Yea that's fine, I'm not saying hitting max frequency results in throttling.This is in no way contradicting what I claimed. I just said as per cerny max clock speed doesn't imply max power draw. Very well optimized games would find the powerdraw limits and we really don't know what that means. Cerny was very specific on mentioning avx2 for cpu side. And cerny was very specific saying gpu clock speed is not limited by thermals/power draw but some internal implementation of gpu. It just doesn't clock any higher no matter what.

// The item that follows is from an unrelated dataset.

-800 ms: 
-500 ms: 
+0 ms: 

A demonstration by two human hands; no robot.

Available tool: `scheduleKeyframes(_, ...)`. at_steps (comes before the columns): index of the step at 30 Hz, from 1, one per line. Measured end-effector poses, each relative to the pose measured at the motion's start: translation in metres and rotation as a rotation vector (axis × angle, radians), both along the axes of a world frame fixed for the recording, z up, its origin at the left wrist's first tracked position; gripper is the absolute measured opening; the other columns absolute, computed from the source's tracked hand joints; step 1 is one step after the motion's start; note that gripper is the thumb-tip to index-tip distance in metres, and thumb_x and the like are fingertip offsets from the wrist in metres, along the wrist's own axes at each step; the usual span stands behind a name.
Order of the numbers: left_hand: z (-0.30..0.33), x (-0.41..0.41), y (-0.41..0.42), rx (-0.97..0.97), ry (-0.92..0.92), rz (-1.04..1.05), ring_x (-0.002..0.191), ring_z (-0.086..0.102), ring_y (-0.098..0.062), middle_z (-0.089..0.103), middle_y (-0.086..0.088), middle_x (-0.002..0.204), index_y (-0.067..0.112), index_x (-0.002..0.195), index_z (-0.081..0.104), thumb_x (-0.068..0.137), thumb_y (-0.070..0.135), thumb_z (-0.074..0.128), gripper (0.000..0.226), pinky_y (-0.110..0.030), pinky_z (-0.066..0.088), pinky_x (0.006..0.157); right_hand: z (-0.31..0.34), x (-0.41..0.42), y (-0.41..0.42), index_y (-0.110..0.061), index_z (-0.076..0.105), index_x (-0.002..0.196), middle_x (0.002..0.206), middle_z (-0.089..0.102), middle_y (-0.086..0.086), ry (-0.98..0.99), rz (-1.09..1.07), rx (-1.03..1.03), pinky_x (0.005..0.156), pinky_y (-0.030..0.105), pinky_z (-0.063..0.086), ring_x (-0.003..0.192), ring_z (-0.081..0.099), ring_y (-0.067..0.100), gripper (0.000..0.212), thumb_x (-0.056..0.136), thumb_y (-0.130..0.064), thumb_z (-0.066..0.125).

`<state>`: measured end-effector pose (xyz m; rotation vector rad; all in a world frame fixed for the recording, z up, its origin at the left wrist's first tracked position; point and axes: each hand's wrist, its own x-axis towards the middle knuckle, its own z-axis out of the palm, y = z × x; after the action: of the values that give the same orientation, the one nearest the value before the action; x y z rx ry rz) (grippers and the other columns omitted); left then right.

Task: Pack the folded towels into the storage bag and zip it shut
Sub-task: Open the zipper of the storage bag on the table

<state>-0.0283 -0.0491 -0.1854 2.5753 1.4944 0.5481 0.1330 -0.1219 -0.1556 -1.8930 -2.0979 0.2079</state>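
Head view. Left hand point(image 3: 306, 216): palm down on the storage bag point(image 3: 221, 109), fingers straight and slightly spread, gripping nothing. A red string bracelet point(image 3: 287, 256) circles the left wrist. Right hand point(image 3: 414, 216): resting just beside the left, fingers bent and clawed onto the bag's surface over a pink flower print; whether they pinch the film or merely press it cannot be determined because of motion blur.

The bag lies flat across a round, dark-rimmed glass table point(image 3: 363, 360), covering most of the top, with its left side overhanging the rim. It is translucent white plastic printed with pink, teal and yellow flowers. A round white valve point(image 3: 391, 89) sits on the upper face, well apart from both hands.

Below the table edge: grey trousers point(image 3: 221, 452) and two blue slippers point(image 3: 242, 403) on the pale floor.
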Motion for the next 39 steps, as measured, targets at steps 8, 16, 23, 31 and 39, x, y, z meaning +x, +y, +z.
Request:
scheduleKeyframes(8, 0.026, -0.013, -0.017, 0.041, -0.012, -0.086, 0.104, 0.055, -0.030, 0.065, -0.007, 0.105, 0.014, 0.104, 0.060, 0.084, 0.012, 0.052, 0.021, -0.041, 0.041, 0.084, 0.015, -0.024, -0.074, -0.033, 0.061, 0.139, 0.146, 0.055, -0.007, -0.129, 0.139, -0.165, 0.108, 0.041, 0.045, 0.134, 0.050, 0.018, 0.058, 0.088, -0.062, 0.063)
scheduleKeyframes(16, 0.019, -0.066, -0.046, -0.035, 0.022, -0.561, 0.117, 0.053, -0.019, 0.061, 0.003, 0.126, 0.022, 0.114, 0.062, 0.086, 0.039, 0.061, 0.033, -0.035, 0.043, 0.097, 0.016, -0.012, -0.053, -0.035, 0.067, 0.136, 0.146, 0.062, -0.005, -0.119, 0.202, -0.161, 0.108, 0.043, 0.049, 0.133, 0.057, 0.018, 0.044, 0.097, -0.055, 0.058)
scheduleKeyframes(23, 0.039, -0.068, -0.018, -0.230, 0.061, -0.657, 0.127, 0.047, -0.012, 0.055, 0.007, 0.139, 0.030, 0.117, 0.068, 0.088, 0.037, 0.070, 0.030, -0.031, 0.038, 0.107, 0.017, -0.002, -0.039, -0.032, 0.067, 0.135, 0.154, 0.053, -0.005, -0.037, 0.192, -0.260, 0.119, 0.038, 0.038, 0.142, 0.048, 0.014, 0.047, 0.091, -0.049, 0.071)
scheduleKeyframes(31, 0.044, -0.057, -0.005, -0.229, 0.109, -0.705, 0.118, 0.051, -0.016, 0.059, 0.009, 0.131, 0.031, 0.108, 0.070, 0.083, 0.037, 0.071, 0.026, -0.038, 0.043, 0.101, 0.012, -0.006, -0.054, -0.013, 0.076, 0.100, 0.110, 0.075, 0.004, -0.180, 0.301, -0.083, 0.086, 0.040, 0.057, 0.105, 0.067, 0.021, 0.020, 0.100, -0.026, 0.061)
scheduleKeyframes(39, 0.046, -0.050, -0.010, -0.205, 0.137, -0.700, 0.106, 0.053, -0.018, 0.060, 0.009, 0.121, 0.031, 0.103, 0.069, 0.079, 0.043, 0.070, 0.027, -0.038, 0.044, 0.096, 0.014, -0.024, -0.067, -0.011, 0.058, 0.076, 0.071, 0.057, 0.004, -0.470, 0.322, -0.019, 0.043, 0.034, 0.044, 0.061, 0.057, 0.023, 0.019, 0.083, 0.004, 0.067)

Taking what cerny said it means that to hit those power draw limits one would have to have sufficiently well optimized code. Again what that really means we will not know until some developer spills the beans. Though just hitting max clocks is not enough to cause throttling.
Cerny provided:
a) The optimal clock rates for both CPU and GPU (we anticipate this to be not heavy saturation workloads)
b) Cerny provided the use cases in which CPU load could have a downclocking effect on GPU load. In this case, he brought up AVX calls as being able to drop GPU frequency, but barely. This makes sense because GPU requires 4x more power than CPU in modern GPUs. So if the CPU needs some, the GPU loses it at 1/4 the amount that CPU needs.
c) Cerny _did not_ provide the GPU loads that will cause downclocking on the CPU. The GPU needs to pull 4x the amount in the opposite direction.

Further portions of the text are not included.